## [PROBLEM TO SOLVE]
Only lines holding "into" are needed; copy each of them from the data below.

___ AVAILABLE RECORDS ___

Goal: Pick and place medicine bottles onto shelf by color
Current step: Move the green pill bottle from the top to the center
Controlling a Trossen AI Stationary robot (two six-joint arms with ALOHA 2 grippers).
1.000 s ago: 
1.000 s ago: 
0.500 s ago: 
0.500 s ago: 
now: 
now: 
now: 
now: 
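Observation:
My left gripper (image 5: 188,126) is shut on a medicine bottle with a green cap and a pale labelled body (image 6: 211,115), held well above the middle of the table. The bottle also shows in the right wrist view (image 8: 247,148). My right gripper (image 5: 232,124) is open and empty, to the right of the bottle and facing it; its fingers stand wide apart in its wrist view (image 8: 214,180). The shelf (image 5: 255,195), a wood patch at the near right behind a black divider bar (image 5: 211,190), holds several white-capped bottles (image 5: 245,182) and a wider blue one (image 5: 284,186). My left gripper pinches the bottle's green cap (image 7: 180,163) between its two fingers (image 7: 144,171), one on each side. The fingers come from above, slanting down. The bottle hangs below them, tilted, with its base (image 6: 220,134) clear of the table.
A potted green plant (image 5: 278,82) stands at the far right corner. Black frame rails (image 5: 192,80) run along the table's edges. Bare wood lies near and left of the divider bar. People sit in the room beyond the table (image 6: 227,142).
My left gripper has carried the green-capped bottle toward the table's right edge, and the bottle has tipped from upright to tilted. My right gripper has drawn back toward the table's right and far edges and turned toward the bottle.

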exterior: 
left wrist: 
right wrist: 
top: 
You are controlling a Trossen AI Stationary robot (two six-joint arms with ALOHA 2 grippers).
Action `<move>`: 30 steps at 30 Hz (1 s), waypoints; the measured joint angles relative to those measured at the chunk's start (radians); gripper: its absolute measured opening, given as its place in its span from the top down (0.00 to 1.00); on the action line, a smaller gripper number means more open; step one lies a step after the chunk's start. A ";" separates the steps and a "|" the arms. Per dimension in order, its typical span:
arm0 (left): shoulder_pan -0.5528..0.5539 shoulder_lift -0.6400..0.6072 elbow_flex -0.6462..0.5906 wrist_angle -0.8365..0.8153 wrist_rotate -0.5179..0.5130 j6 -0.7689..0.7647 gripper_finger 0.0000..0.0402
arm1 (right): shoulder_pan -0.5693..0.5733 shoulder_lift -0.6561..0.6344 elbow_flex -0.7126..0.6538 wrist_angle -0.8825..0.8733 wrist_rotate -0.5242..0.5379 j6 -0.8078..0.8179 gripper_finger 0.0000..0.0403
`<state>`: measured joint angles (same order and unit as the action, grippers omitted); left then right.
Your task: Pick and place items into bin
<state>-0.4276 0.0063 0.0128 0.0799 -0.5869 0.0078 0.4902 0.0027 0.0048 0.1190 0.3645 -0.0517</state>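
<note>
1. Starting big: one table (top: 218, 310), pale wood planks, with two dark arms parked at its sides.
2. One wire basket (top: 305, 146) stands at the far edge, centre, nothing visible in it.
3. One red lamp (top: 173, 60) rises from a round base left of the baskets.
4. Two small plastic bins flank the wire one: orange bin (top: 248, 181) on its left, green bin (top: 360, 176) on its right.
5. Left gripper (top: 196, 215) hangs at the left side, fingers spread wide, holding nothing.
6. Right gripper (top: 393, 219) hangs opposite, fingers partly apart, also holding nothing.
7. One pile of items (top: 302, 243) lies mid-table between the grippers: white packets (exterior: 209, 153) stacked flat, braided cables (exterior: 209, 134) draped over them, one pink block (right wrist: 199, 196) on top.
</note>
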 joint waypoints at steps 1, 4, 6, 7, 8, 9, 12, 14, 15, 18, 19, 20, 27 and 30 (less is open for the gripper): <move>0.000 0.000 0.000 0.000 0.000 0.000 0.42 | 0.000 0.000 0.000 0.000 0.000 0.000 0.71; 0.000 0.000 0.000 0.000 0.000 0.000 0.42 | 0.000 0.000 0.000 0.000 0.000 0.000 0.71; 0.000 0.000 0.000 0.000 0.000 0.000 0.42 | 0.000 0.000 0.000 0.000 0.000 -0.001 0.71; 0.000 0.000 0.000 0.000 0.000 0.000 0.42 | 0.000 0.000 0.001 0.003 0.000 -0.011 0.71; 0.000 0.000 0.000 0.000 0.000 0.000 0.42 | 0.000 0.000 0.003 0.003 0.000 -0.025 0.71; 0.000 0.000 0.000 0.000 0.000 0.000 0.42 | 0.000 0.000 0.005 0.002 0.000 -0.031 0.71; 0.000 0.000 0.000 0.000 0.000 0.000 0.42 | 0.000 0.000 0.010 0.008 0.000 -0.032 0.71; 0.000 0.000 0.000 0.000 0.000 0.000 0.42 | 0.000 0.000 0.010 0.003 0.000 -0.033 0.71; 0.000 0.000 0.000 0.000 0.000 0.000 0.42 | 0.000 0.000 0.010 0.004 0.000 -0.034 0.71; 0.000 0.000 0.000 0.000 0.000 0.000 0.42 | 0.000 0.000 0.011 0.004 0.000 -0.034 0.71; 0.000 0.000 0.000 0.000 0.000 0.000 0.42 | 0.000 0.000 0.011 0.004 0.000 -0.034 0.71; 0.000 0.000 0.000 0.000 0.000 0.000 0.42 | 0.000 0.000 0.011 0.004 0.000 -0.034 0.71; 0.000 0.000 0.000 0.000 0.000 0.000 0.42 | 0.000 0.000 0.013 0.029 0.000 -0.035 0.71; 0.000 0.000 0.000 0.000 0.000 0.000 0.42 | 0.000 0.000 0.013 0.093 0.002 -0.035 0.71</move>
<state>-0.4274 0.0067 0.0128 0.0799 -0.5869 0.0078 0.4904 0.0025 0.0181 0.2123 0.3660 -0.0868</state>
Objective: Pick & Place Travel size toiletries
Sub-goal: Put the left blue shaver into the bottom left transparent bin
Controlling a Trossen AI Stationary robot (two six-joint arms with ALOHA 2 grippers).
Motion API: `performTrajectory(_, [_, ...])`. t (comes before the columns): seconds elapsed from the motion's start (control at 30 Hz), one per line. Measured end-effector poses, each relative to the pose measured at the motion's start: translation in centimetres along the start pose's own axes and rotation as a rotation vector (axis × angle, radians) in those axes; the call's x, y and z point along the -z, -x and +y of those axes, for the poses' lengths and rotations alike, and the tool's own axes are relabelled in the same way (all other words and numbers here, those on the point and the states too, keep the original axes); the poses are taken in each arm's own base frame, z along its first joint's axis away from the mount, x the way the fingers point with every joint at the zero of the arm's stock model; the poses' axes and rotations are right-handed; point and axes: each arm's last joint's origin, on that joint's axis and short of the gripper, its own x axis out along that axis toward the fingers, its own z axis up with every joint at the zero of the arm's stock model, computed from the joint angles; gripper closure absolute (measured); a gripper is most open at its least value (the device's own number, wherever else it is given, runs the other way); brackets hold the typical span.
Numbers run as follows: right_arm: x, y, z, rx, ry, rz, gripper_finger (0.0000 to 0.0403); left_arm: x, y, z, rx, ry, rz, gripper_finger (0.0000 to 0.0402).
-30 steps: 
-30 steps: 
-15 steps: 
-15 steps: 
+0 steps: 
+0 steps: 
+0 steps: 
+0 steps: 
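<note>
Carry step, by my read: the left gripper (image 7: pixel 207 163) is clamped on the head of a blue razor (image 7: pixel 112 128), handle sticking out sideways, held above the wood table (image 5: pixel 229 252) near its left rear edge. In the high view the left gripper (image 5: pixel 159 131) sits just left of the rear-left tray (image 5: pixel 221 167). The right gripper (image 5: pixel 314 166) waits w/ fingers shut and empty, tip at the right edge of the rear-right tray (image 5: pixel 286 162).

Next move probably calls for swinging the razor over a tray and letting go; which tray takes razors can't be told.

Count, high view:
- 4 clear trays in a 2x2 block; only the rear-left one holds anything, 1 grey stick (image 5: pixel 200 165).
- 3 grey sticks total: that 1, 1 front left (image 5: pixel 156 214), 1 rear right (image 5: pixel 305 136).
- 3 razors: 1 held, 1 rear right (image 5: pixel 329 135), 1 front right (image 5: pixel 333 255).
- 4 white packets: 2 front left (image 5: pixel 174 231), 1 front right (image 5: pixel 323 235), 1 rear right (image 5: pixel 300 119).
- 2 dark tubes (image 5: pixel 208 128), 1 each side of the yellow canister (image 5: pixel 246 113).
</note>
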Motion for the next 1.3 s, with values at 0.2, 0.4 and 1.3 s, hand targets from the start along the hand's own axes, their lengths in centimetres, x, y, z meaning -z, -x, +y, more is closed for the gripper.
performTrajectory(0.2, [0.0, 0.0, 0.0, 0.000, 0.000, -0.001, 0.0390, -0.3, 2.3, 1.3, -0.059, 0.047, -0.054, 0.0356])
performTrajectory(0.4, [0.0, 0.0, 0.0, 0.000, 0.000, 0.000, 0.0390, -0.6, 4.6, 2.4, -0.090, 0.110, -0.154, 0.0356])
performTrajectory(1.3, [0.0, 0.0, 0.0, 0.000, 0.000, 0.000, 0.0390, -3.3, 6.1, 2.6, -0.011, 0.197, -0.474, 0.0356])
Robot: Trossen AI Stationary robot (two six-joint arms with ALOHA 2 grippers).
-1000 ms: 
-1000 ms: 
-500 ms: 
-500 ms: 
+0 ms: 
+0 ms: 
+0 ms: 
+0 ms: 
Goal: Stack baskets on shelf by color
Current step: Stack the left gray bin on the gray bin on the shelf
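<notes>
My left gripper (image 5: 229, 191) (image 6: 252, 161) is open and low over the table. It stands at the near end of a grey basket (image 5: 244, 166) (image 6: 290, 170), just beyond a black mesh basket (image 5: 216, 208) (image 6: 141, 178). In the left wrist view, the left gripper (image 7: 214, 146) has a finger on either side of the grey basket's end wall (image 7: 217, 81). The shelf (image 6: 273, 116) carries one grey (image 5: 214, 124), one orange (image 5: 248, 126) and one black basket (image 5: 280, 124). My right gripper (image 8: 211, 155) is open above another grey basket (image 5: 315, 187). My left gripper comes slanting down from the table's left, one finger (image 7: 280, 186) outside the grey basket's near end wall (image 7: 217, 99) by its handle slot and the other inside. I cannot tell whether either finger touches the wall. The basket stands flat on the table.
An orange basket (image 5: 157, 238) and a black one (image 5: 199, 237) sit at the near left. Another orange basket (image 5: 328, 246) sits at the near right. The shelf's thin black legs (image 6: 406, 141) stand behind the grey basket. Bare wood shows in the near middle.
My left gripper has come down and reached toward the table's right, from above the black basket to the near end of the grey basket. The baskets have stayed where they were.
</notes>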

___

## [EXERCISE SOLUTION]
Your task: Pick and place items into bin
Sub-goal: Put the left blue shaver into the bottom left transparent bin

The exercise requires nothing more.